LISBON, Portugal – A national referendum to scrap Portugal’s strict abortion law appeared headed to defeat Sunday because of low turnout, even though a majority of voters approved it.

Turnout was below the 50 percent required to make the ballot valid, according to exit polls. The government has said it would enact legislation easing the abortion law if most of those who voted Sunday backed the proposal.

Debate over the abortion law, one of the most restrictive in the European Union, pitted the Socialist government against conservative parties and the Catholic Church, which claims more than 90 percent of Portuguese as followers.

Under current law, the procedure is allowed only in cases of rape, fetal malformation or if a mother’s health is in danger, and only in the first 12 weeks of pregnancy.

In most other EU nations, abortion is permitted within much broader limits. Women can ask for abortions up to the 24th week of pregnancy in Britain and up to the 12th week in Germany, France and Italy. Portugal’s center-left Socialist government wants to grant women the right to opt for abortion during the first 10 weeks of pregnancy.

Between 57-61 percent voted in favor of allowing women to ask for abortions up to the 10th week, compared with 39-43 percent who opposed the change, according to a poll by public broadcaster Radiotelevisao Portuguesa. However, the poll said turnout was around 34-40 percent.

The government has portrayed the ballot as a measure of Portugal’s willingness to adopt more modern attitudes. Its effort to change the law, though, has run into emphatic opposition from the church, which wants to keep the restrictions in place.

After the projections were announced, television footage showed cheering activists at the headquarters of civic movements which supported the government’s proposal.

The single question on the ballot asked voters if they want to allow abortion up to the 10th week. Voters at more than 12,000 polling stations ticked a box under “yes” or “no.”

Recent opinion polls had indicated that a majority of Portugal’s 8.9 million registered voters intended to approve the change.

It would be the second time in nine years that a referendum on the deeply divisive issue failed to draw enough voters.

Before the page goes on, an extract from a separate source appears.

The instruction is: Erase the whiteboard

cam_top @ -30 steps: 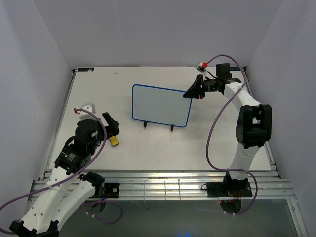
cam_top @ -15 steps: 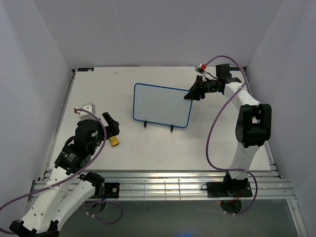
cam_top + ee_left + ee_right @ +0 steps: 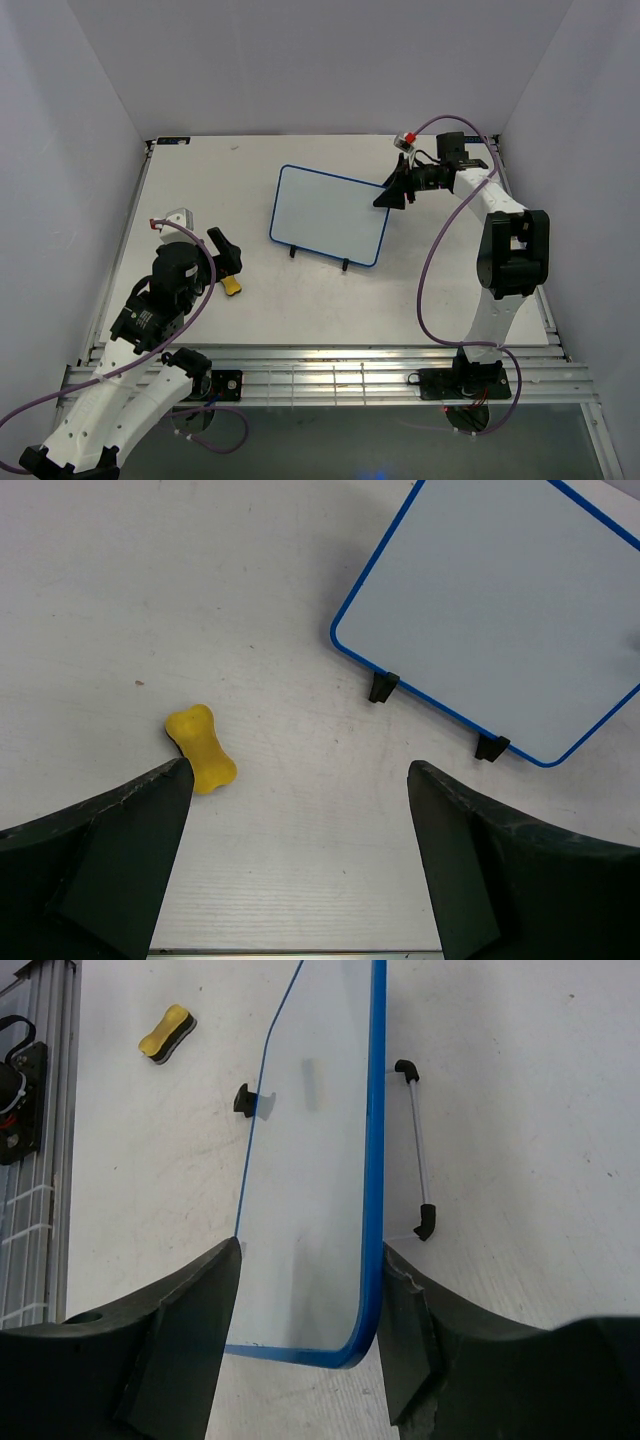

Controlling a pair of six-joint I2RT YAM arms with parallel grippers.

In 1998, a majority of voters rejected a similar proposal; the referendum was declared void because of a low turnout, and Portugal’s policy remained unchanged.

Prime Minister Jose Socrates, who has long campaigned for abortion rights, has called the current law “backward” and “a national disgrace.”

He says women seeking to terminate their pregnancies simply travel to EU countries where it is legal, especially private clinics across the border in Spain, or resort to shady, back-street clinics at home.

He cites figures compiled by abortion rights groups – and disputed by their opponents – that around 10,000 women are hospitalized every year with complications arising from botched back-street abortions.

Women opting for illegal abortions risk up to three years in prison. However, none has ever been jailed, though doctors and nurses who assisted the procedure have.

Even if the government proceeds with its pledge to implement more liberal policies, it could be several months before women can choose to terminate their pregnancies.

A bill would have to be voted on in Parliament and then go to the president for approval. It would come into force only when the new legislation is published in the public records – a procedure which usually takes months.